» **What needs to be done**: Of all the lines below, return only those starting with the line holding "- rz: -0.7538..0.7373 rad" and going on through the line holding "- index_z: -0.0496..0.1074", exactly as written.

### Data excerpt ###

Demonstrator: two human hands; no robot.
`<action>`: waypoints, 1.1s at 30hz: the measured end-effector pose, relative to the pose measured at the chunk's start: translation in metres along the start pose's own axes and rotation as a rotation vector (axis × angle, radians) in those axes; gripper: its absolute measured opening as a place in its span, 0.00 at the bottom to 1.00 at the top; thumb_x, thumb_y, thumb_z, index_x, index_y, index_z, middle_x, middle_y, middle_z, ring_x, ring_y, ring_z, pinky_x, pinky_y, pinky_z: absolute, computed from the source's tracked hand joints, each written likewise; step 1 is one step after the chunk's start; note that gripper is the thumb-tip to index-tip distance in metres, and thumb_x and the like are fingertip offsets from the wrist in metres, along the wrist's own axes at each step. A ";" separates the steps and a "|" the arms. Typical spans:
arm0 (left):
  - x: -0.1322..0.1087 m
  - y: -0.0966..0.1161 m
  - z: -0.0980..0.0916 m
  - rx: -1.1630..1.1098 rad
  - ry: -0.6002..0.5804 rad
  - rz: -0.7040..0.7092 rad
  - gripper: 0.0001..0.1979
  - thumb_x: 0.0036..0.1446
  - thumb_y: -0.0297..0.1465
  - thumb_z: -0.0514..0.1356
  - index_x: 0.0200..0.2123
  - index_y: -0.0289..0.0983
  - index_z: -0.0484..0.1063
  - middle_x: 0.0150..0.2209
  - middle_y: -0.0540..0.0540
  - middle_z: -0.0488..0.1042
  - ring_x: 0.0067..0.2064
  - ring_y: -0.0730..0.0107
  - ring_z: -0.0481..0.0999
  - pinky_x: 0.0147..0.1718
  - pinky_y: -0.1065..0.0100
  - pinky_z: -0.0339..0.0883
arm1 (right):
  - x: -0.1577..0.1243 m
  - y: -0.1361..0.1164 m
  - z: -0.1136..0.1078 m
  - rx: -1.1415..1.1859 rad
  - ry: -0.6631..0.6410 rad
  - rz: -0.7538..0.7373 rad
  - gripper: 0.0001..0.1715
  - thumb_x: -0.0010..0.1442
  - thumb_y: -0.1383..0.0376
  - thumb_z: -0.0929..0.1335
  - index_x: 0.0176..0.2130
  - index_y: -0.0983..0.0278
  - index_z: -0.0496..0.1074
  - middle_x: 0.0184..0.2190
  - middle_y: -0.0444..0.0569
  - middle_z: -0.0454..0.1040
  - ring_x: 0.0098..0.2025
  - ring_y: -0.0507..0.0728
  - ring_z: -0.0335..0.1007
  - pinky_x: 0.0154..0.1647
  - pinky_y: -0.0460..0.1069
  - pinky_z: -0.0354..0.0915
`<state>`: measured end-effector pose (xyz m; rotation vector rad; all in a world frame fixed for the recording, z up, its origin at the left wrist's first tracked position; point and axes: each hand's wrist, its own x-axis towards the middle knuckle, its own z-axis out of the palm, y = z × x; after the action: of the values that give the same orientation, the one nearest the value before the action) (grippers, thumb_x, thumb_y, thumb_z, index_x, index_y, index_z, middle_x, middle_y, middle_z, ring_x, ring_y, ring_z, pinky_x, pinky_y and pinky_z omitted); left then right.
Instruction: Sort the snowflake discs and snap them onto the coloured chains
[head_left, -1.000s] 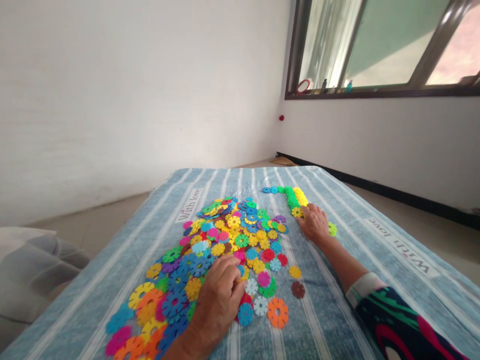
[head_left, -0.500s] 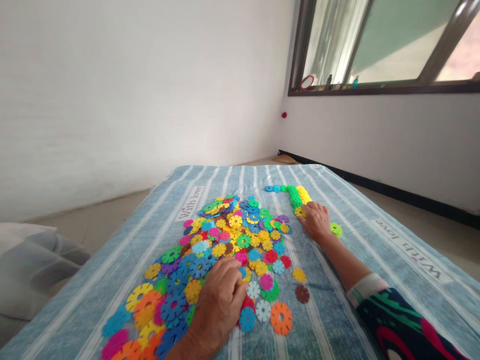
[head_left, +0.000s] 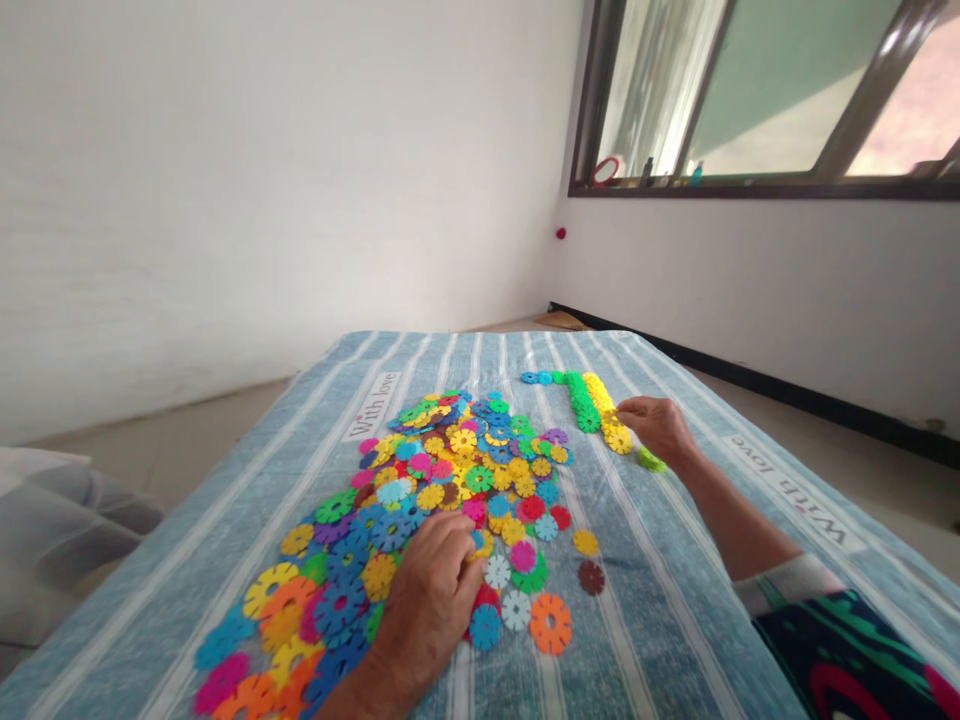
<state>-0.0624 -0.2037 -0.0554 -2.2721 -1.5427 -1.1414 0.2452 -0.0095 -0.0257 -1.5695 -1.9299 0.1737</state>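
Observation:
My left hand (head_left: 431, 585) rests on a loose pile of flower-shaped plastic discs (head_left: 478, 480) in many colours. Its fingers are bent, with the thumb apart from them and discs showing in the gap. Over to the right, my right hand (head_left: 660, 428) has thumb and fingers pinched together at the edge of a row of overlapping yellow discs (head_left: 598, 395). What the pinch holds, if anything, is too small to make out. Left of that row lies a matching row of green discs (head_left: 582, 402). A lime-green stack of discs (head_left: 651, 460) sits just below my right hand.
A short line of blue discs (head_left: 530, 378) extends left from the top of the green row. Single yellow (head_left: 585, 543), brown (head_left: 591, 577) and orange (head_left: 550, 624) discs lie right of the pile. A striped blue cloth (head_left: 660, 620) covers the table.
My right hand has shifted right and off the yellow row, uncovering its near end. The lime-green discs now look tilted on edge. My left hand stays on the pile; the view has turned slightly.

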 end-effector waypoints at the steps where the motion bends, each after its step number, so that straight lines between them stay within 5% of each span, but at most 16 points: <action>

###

» **Solution to the exercise**:
  - rz: -0.7538..0.7373 rad
  - gripper: 0.0001..0.1715
  - thumb_x: -0.0010..0.1442
  - thumb_y: -0.1383..0.0376
  - thumb_z: -0.0929..0.1335
  - index_x: 0.0176..0.2130
  - index_y: -0.0983..0.0278
  - index_z: -0.0496..0.1074

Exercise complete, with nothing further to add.